「晴れに足らず、腹に足らず」
著者:ポリープ袴田



 先の大雨、長雨、でかいの三つ、今日は晴れ。
 『朝暮秋気相催候、此頃、日々益々御壮栄遊ばされ候由、陳者…』云々。
手紙も進まぬこの気候、先の暑さがまだ居すわりながらも夜の冷え込み。
過ごし易いと人は言うかもしれないが、自身にとっては中途半端で嫌な時候。雨も降らず、ただ、すぅっと太陽が日中隠れる気配も見せずだんまりを決め込んでいる。地面も乾き、砂ぼこり。不快とは言わないが、ただ、「怠」の一字が頭を支配する。そしてこの有様、筆も進まぬ乾墨の日々。

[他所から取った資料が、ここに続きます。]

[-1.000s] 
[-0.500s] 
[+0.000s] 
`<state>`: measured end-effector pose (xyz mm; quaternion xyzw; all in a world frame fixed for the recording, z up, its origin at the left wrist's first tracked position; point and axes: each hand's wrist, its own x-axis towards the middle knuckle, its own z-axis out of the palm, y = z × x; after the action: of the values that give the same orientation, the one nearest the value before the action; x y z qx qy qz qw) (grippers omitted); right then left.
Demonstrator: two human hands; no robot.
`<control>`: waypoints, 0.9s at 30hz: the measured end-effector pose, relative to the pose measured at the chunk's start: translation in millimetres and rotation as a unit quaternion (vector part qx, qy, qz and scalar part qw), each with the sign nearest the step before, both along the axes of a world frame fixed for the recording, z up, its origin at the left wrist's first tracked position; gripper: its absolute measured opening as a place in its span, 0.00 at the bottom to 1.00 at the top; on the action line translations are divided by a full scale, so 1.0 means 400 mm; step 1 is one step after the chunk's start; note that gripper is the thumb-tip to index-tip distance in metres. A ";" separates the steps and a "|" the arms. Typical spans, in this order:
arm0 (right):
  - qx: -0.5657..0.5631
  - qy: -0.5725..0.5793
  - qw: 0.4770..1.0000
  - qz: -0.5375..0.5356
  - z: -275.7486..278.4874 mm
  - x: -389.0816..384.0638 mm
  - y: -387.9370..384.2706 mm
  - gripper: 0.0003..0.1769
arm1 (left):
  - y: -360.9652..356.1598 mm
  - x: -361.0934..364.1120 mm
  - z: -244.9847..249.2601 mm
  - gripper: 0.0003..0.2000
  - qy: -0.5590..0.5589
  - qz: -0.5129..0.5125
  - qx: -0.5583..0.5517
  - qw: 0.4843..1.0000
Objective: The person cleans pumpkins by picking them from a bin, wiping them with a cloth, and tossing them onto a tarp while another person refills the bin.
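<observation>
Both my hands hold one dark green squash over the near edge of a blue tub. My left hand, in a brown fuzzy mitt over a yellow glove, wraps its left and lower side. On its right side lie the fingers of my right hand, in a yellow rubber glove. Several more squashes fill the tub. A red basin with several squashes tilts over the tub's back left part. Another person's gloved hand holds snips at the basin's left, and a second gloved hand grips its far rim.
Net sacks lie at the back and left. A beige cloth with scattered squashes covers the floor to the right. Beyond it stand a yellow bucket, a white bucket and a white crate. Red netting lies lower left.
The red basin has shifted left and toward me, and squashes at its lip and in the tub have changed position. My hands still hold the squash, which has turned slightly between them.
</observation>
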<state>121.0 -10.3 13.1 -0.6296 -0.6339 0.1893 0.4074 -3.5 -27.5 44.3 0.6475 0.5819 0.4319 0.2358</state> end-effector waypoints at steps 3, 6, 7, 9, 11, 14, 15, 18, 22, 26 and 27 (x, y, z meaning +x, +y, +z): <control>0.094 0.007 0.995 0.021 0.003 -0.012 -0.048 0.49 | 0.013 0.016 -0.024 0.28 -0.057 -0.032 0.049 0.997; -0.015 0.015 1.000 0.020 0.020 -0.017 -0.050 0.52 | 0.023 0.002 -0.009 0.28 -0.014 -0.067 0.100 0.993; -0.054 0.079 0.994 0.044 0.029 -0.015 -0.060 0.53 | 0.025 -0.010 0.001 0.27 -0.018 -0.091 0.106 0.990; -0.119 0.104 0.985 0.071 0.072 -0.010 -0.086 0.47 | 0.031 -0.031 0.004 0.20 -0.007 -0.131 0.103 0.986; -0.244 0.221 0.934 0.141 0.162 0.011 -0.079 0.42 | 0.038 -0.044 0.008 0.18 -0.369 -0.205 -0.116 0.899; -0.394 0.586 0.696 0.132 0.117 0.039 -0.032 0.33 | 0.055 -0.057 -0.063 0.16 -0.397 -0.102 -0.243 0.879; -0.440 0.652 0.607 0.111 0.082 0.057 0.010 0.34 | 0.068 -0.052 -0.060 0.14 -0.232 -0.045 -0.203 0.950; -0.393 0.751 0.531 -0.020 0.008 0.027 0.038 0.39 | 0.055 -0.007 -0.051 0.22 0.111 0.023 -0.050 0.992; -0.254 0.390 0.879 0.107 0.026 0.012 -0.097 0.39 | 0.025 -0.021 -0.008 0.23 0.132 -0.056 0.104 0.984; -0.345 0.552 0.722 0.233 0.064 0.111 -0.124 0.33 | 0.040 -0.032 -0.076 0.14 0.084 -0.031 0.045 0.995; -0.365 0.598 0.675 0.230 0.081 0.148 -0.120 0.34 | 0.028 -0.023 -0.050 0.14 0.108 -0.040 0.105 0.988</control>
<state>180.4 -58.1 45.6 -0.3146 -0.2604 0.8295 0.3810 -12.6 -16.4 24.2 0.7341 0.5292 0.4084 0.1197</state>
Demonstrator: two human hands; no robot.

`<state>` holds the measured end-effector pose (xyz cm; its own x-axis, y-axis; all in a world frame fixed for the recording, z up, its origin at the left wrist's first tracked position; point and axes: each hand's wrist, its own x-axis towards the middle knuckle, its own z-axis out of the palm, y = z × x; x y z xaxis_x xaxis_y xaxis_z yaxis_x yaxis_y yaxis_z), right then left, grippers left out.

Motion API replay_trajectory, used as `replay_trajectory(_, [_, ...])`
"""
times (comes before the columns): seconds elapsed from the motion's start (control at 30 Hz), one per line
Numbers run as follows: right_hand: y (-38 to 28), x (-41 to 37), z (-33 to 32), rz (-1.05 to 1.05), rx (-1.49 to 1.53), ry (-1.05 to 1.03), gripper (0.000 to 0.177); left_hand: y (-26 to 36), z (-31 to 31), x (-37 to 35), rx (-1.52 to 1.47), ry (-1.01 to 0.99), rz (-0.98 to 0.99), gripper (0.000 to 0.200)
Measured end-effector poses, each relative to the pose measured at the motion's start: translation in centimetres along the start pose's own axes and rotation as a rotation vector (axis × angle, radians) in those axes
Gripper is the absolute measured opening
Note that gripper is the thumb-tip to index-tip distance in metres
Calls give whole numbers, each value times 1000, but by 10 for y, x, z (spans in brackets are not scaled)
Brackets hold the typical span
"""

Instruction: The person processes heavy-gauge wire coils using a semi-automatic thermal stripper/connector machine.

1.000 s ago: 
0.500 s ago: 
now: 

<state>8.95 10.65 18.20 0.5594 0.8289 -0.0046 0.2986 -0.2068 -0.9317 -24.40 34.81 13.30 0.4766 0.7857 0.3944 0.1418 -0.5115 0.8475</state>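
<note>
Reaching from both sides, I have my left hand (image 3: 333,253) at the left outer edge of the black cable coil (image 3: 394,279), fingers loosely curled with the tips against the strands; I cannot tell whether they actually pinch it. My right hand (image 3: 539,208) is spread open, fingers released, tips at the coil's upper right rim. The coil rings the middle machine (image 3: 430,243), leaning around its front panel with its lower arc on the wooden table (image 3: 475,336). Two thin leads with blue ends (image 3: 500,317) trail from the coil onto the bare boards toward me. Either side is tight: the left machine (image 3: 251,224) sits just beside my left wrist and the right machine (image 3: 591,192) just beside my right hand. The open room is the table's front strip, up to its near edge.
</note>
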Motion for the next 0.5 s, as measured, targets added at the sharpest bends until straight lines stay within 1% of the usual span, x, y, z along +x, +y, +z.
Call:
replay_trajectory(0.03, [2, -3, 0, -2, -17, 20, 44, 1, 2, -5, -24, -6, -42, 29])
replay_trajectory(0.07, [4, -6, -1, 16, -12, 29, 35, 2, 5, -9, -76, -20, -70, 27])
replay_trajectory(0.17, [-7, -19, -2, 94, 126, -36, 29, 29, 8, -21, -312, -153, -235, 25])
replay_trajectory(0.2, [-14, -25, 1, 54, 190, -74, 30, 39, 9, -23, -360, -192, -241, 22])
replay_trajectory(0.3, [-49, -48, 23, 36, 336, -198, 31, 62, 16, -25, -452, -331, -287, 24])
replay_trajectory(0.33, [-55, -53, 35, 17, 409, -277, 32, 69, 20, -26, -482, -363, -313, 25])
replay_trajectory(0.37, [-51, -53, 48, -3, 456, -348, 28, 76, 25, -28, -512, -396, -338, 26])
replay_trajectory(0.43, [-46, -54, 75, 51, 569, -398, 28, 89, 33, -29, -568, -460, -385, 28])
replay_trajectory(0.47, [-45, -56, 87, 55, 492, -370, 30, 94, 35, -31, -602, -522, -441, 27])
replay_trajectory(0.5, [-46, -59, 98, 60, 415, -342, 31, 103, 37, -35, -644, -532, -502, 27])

 かつて氷水だったものを一口とりつつ散歩に行くなり曲がり角、パチンコ天国、ラーメン千石、ひとはどこなり交番、学校、交差点。さて、せっかく足を伸ばしたついでだ、友人の三河君がそろそろ誕生日であったはず。以前のお礼だ、それ相応のものを買って帰ろう。

 レジの行列、人間、隔靴掻痒の極み。暮れに一括払う時代ではもうないが、買い手と売り手、立場は明確。「大変お待たせいたしました」では相済まぬもの。家畜のごとく並ばせて「飢えぇ飢えぇ」山羊のごとく鳴いてる客を慈悲と優越の感でレジに立つ酪農家。まことに不快なり。飢えぇ。

 そんなこんなで夜が早歩きでやって来て、氷水など飲む余裕などもう無く、布団に入り、唯考える。生と死は等しいかと考える。脳は宇宙へと消え行き、ただ眠る。秋が終わるまでには手紙を書こう。